Spark常見的Transformation算子（一）

`makeRDD`

将一個存在的集合，轉換成一個RDD

/** Distribute a local Scala collection to form an RDD.
 *
 * This method is identical to `parallelize`.
 * @param seq Scala collection to distribute
 * @param numSlices number of partitions to divide the collection into
 * @return RDD representing distributed collection
 */
// 第一種 makeRDD 實作，底層調用了 parallelize 函數
def makeRDD[T: ClassTag](
    seq: Seq[T],
    numSlices: Int = defaultParallelism): RDD[T] = withScope {
  parallelize(seq, numSlices)
}

/**
 * Distribute a local Scala collection to form an RDD, with one or more
 * location preferences (hostnames of Spark nodes) for each object.
 * Create a new partition for each collection item.
 * @param seq list of tuples of data and location preferences (hostnames of Spark nodes)
 * @return RDD representing data partitioned according to location preferences
 */
// 第二種 makeRDD 實作，可以為資料提供位置資訊，但是不可以指定分區的數量，而是固定為seq參數的size大小
def makeRDD[T: ClassTag](seq: Seq[(T, Seq[String])]): RDD[T] = withScope {
  assertNotStopped()
  val indexToPrefs = seq.zipWithIndex.map(t => (t._2, t._1._2)).toMap
  new ParallelCollectionRDD[T](this, seq.map(_._1), math.max(seq.size, 1), indexToPrefs)
}

Scala版本

println("======================= makeRDD-1 ===========================")
val data: RDD[Int] = sc.makeRDD(1 to 10)
println(s"分區數量為：${data.getNumPartitions}")
println(s"原始資料為：${data.collect.toBuffer}")

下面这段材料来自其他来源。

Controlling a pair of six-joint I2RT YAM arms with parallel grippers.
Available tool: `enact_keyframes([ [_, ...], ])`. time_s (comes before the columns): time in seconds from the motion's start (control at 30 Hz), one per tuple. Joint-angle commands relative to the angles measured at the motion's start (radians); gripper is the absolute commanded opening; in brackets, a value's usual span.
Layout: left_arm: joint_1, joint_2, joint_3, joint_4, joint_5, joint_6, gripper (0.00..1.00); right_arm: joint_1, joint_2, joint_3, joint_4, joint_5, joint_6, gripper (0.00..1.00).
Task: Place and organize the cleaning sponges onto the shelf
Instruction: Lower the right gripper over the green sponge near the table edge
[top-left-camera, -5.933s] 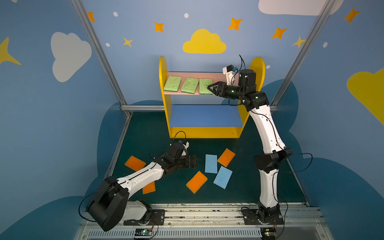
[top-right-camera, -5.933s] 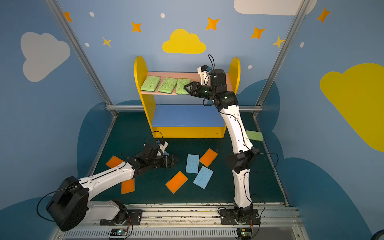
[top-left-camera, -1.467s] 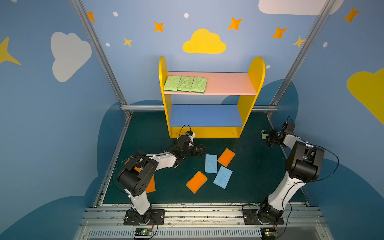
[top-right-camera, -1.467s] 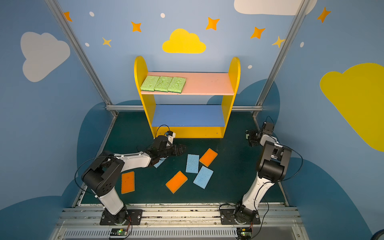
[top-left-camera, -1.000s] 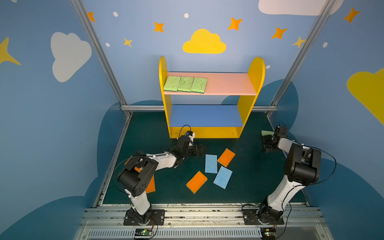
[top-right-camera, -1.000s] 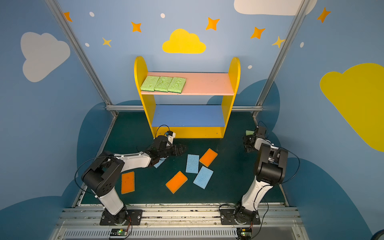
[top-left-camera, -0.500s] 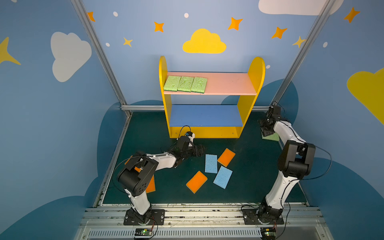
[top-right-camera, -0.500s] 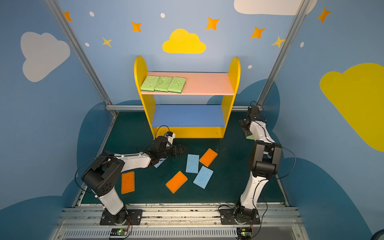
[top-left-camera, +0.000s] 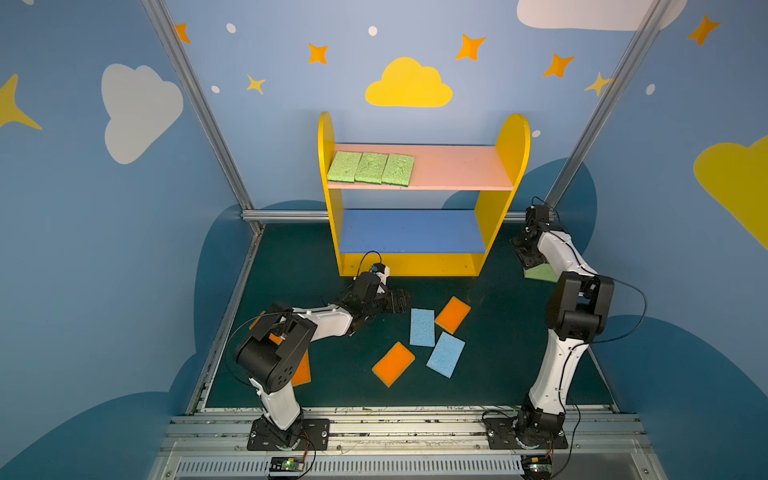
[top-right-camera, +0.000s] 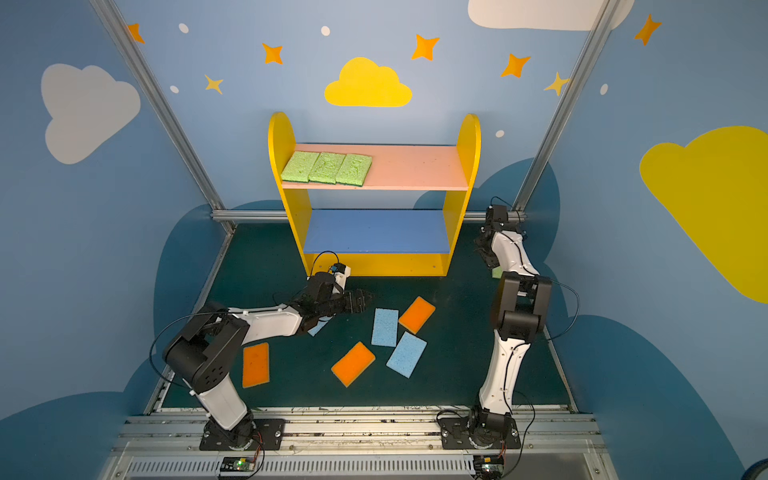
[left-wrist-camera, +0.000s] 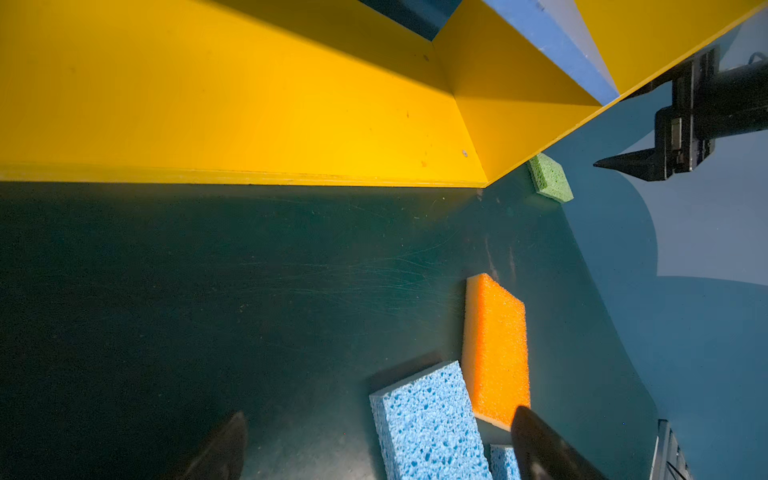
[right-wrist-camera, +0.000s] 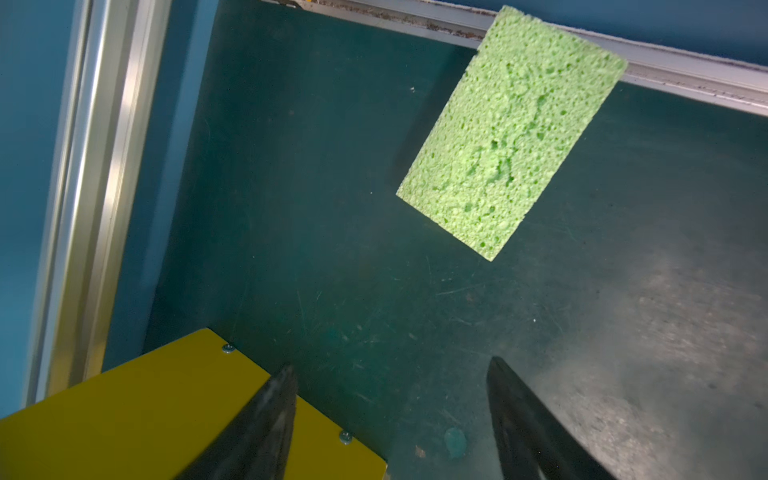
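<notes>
The shelf (top-left-camera: 415, 266) (top-right-camera: 376, 266) stands at the back, with three green cleaning sponges (top-left-camera: 371, 167) (top-right-camera: 327, 167) side by side on the left of its pink board. A fourth green sponge (top-left-camera: 540, 273) (right-wrist-camera: 511, 133) lies flat on the floor to the right of the shelf. My right gripper (top-left-camera: 524, 255) (right-wrist-camera: 391, 363) hangs open above the floor by the shelf's side panel, short of that sponge, holding nothing. My left gripper (top-left-camera: 401, 300) (left-wrist-camera: 379, 413) is open and low in front of the shelf base, beside a blue sponge (top-left-camera: 422, 327) (left-wrist-camera: 428, 419) and an orange one (top-left-camera: 452, 314) (left-wrist-camera: 496, 349).
Another blue sponge (top-left-camera: 446, 354) and orange sponges (top-left-camera: 393, 363) (top-right-camera: 255, 365) lie on the green floor; a blue one (top-right-camera: 320, 328) shows under the left arm. A metal rail (right-wrist-camera: 665, 83) and frame post (right-wrist-camera: 83, 166) bound the floor near the right gripper.
The right gripper has risen and drawn back from the green floor sponge toward the shelf's side, and the sponge stays on the floor. The left arm has not moved.
</notes>
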Motion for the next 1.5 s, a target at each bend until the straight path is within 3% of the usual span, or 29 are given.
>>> enact_keyframes([
  [0.0, 0.001, 0.017, 0.001, 0.018, 0.011, -0.001, 0.98, 0.023, 0.003, -0.036, -0.003, 0.062, 0.007, 0.72],
  [0.27, 0.003, 0.023, -0.001, 0.020, 0.018, -0.006, 0.98, -0.003, 0.021, -0.158, 0.075, 0.009, 0.171, 0.73],
  [0.93, 0.004, 0.045, 0.001, 0.032, 0.032, -0.013, 0.98, -0.059, 0.031, -0.221, 0.128, -0.014, 0.239, 0.74],
  [1.47, 0.004, 0.071, 0.015, 0.029, 0.040, -0.016, 0.98, -0.079, 0.077, -0.166, 0.116, -0.005, 0.235, 0.74],
])
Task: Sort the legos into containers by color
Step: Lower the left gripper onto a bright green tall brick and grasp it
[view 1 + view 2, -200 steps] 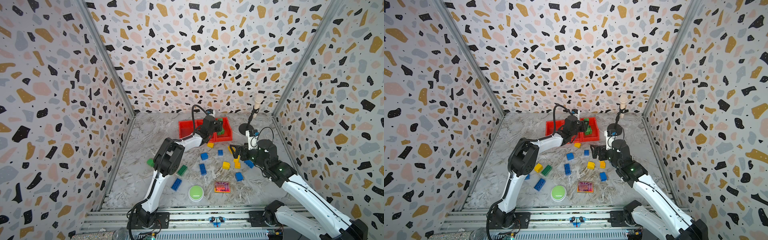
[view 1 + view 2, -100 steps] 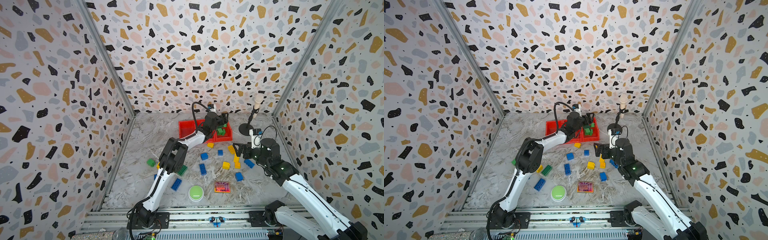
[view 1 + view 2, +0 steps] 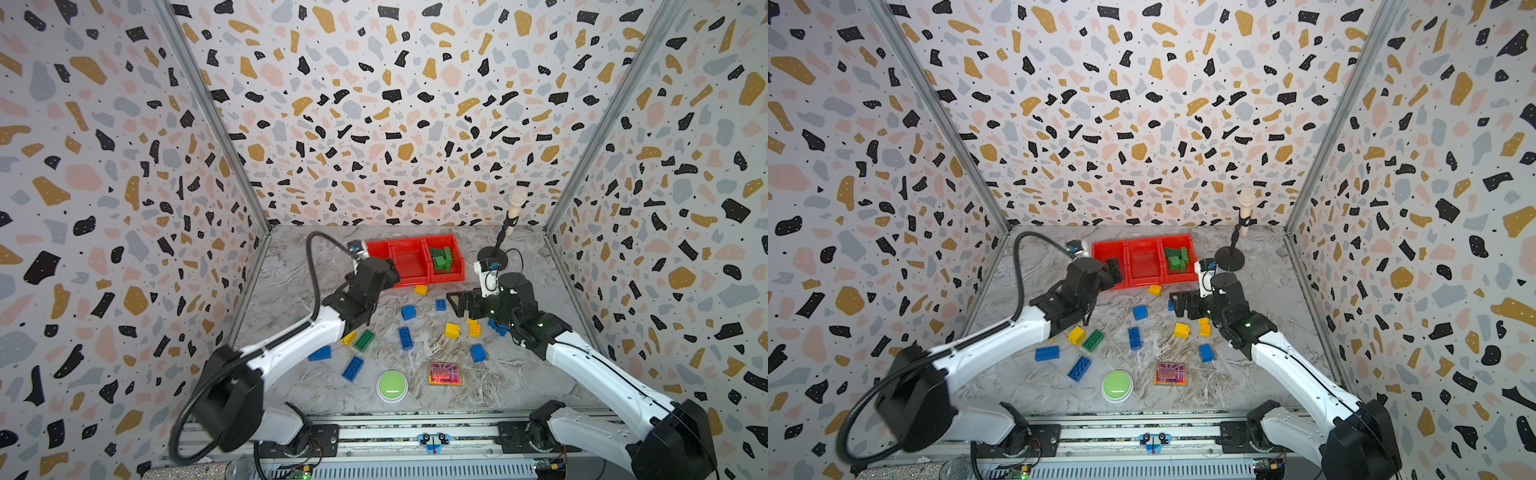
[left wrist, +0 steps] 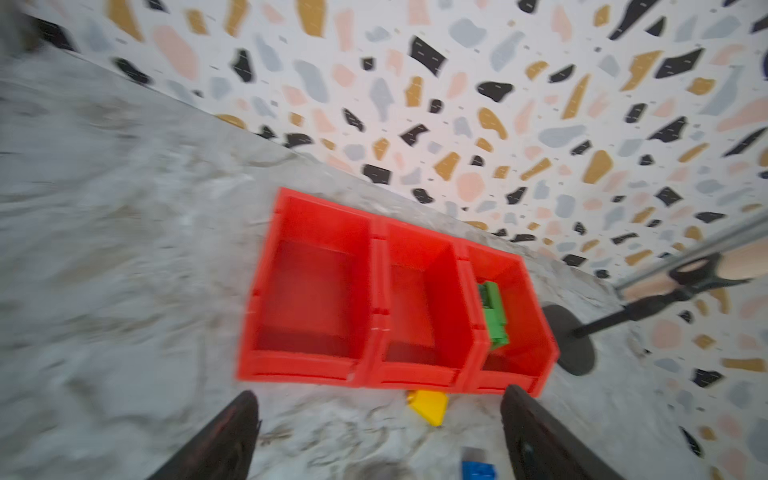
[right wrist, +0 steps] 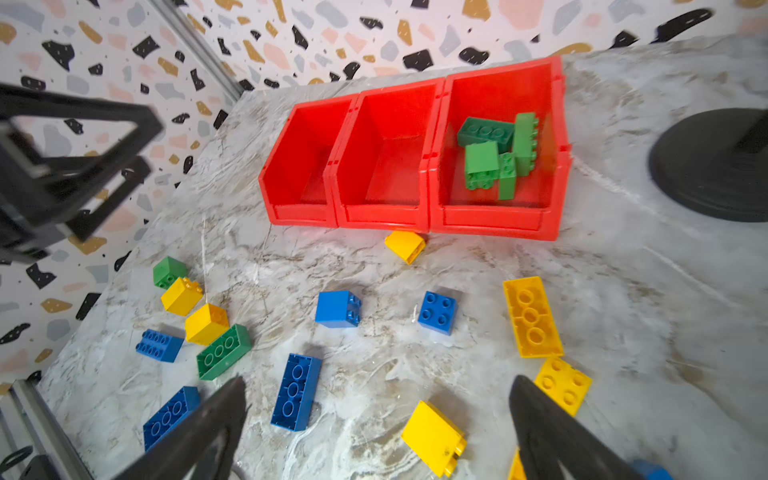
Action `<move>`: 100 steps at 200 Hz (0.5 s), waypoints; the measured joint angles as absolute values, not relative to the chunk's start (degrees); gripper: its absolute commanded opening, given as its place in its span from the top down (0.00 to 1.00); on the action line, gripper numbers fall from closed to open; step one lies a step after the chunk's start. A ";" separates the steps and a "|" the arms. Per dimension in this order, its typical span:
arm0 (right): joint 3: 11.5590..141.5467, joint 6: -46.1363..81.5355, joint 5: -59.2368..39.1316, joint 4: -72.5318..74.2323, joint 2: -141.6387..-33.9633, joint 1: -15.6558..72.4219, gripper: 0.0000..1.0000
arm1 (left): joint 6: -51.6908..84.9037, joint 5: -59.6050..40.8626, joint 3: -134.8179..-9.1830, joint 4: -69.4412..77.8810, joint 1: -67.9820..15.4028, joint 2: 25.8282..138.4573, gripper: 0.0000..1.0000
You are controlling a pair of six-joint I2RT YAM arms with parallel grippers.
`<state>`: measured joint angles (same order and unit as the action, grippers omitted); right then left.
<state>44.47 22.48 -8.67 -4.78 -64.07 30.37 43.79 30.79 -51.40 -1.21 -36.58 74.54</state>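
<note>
- Left gripper (image 4: 380, 397) of mine hangs with its fingers spread wide and nothing between them. It is above the table (image 4: 124, 249), just short of the front wall of the containers (image 4: 307, 365).
- Farthest from it along that row of three red bins, the end bin beside the black stand (image 4: 575, 336) holds the green legos (image 4: 494, 316) in a heap.
- Just ahead of this gripper a yellow brick (image 4: 430, 407) lies tilted on the table, right at the foot of the bins. Whether it touches them I cannot tell.
- Right gripper (image 5: 378, 386) is just as wide apart and holds nothing, hovering over the table well short of the bins.
- Under its spread fingers lie a blue oblong brick (image 5: 296, 392) by one finger and a yellow block (image 5: 434, 436) on its side nearer the other.
- Just beside that second finger sits a yellow square brick (image 5: 563, 384), studs up. Beyond it lies a yellow oblong brick (image 5: 532, 318), underside up.
- Between this gripper and the bins lie two blue square bricks (image 5: 337, 309), apart from each other.
- Toward my left arm from it lies a green oblong brick (image 5: 224, 351), with yellow, blue and small green bricks close around.
- Behind both grippers, nearer my bases, lie the green button (image 3: 392, 386) and the shiny card (image 3: 444, 373).
</note>
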 measured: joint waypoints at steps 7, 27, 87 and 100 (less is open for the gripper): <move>45.06 22.48 -8.78 -4.38 -65.69 31.31 0.01 | 45.56 32.53 -47.70 -3.09 -35.88 70.65 0.03; 47.07 22.44 -8.80 -3.31 -69.87 33.82 0.01 | 50.19 34.87 -38.04 -8.25 -31.59 62.59 0.02; 50.22 22.44 -8.80 -0.73 -75.33 37.63 0.01 | 53.60 35.66 -29.28 -16.23 -19.11 57.87 0.00; 50.22 22.44 -8.78 -0.58 -75.75 37.65 0.01 | 53.39 35.03 -28.95 -15.55 -16.21 58.00 0.00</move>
<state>50.22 22.44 -8.78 -0.58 -75.75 37.65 53.39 35.03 -28.95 -15.55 -16.21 58.00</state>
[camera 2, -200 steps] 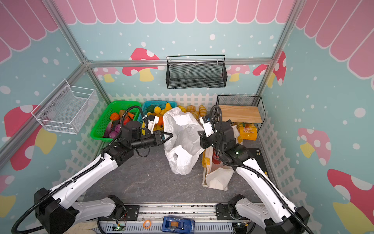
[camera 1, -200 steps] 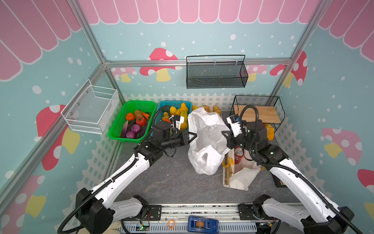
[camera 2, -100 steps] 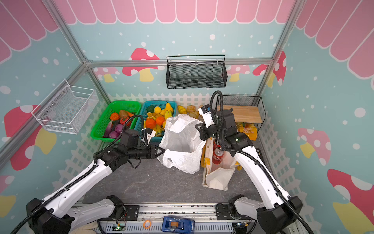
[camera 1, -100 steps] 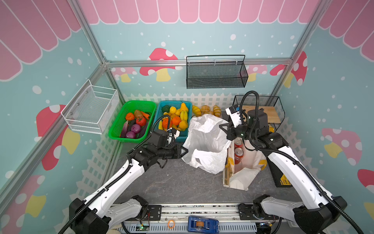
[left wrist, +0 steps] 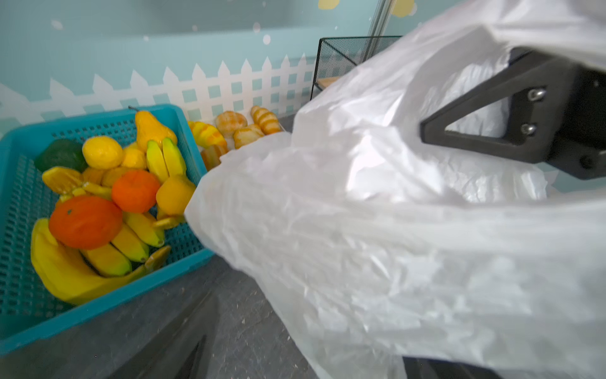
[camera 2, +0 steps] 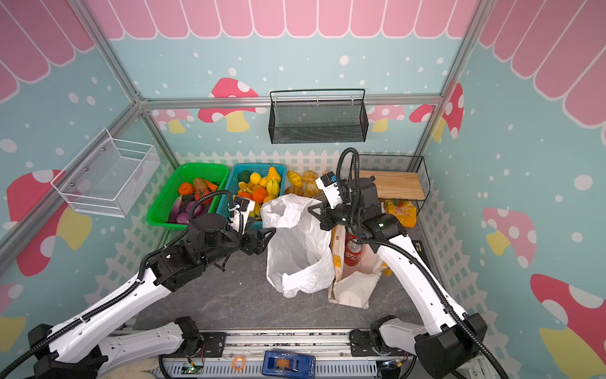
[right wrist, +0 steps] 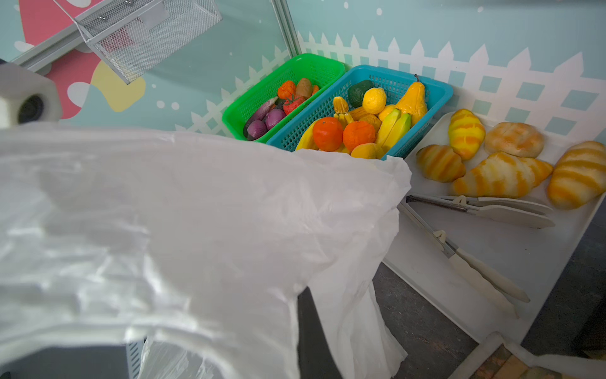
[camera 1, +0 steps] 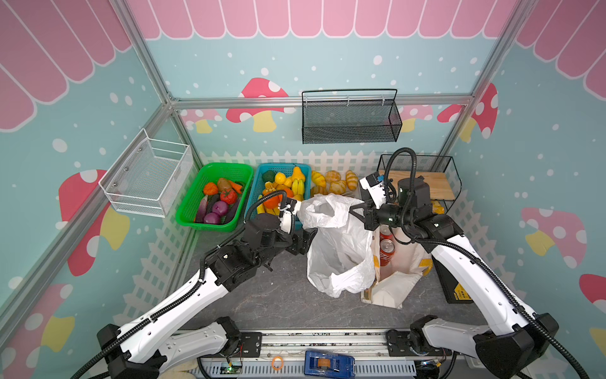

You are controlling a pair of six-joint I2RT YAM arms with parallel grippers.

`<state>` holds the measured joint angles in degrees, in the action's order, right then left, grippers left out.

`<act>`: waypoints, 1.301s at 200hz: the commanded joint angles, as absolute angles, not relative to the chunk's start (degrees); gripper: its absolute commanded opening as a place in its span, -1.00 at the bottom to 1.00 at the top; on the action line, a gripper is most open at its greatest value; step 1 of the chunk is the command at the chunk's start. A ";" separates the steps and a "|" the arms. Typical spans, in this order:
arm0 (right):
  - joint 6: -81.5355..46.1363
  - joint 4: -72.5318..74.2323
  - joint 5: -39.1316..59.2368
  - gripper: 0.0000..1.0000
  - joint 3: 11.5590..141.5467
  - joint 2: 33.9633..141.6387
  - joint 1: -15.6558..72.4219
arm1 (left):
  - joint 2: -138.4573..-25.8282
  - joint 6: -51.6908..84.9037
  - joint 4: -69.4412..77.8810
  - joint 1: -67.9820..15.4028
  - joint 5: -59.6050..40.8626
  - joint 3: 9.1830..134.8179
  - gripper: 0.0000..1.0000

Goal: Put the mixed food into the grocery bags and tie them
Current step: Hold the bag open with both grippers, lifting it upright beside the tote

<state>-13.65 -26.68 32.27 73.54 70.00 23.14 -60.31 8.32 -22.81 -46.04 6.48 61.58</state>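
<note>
The right jaws are closed on the upper rim of the bag (camera 1: 337, 249), on the side nearest the tote (camera 1: 390, 290). The bag is held up by that pinched rim, its mouth is left gaping upward, and its bottom is rested on the bench (camera 1: 262, 295). The left jaws are spread wide at the opposite side of the bag, about level with its upper half. In the left wrist view, film is seen draped against one of them, but nothing is gripped between them.

The tote is set just beside the bag, touching it, on the right arm's side. Two red cans are seen in its open mouth: one can (camera 1: 386, 257) nearer the front and a second can (camera 1: 384, 232) behind it, partly hidden by the right arm.

The tomato (camera 1: 228, 196) is found in the green basket (camera 1: 188, 200) at the back left, well apart from bag and tote. One onion (camera 1: 220, 207) and a second onion (camera 1: 212, 218) are lain just in front of it in the same basket. A blue basket (camera 1: 255, 187) of oranges, bananas and other yellow fruit is placed between the green basket and the bag. Behind the bag, croissants (right wrist: 501, 175) and tongs (right wrist: 485, 210) are laid on a white tray (right wrist: 492, 262).
</note>
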 commanded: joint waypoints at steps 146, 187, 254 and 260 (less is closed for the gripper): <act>-5.22 -27.84 19.23 -0.49 69.76 67.75 23.03 | -73.85 11.65 -18.67 -50.39 6.72 78.57 -1.00; -8.66 -21.97 20.61 -0.04 62.41 63.33 24.92 | -73.48 28.74 -19.86 -44.81 -4.36 79.60 -1.00; -7.78 -22.97 30.26 -0.77 63.07 61.10 25.68 | -73.91 41.03 -17.81 -33.58 -19.93 79.01 -1.00; -7.42 -24.59 32.87 -0.83 64.64 61.54 25.66 | -74.00 40.71 -18.70 -32.72 -20.74 79.26 -1.00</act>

println("======================= makeRDD-2 ===========================")
val message: RDD[String] = sc.makeRDD(List("hello world", "hello spark", "hello scala"), 2)
println(s"分區數量為：${message.getNumPartitions}")
println(s"原始資料為：${message.collect.toBuffer}")

println("======================= makeRDD-3 ===========================")
val info: RDD[Int] = sc.makeRDD(List((1, List("aa", "bb")), (2, List("cc", "dd")), (3, List("ee", "ff"))))
println(s"分區數量為：${info.getNumPartitions}")
println(s"原始資料為：${info.collect.toBuffer}")
println(s"第一分區的資料為：${info.preferredLocations(info.partitions(0))}")

運作結果

Spark常見的Transformation算子（一）

`textFile`

從外部讀取資料來建立RDD

/**
 * Read a text file from HDFS, a local file system (available on all nodes), or any
 * Hadoop-supported file system URI, and return it as an RDD of Strings.
 * @param path path to the text file on a supported file system
 * @param minPartitions suggested minimum number of partitions for the resulting RDD
 * @return RDD of lines of the text file
 */
// 兩個參數，其中一個有預設值，最小的預設分區數量為：2
def textFile(
    path: String,
    minPartitions: Int = defaultMinPartitions): RDD[String] = withScope {
  assertNotStopped()
  hadoopFile(path, classOf[TextInputFormat], classOf[LongWritable], classOf[Text],
    minPartitions).map(pair => pair._2.toString).setName(path)
}

Scala版本

println("======================= textFile-1 ===========================")
val data: RDD[String] = sc.textFile("src/main/data/textFile.txt")
println(s"分區數量為：${data.getNumPartitions}")
println(s"原始資料為：${data.collect.toBuffer}")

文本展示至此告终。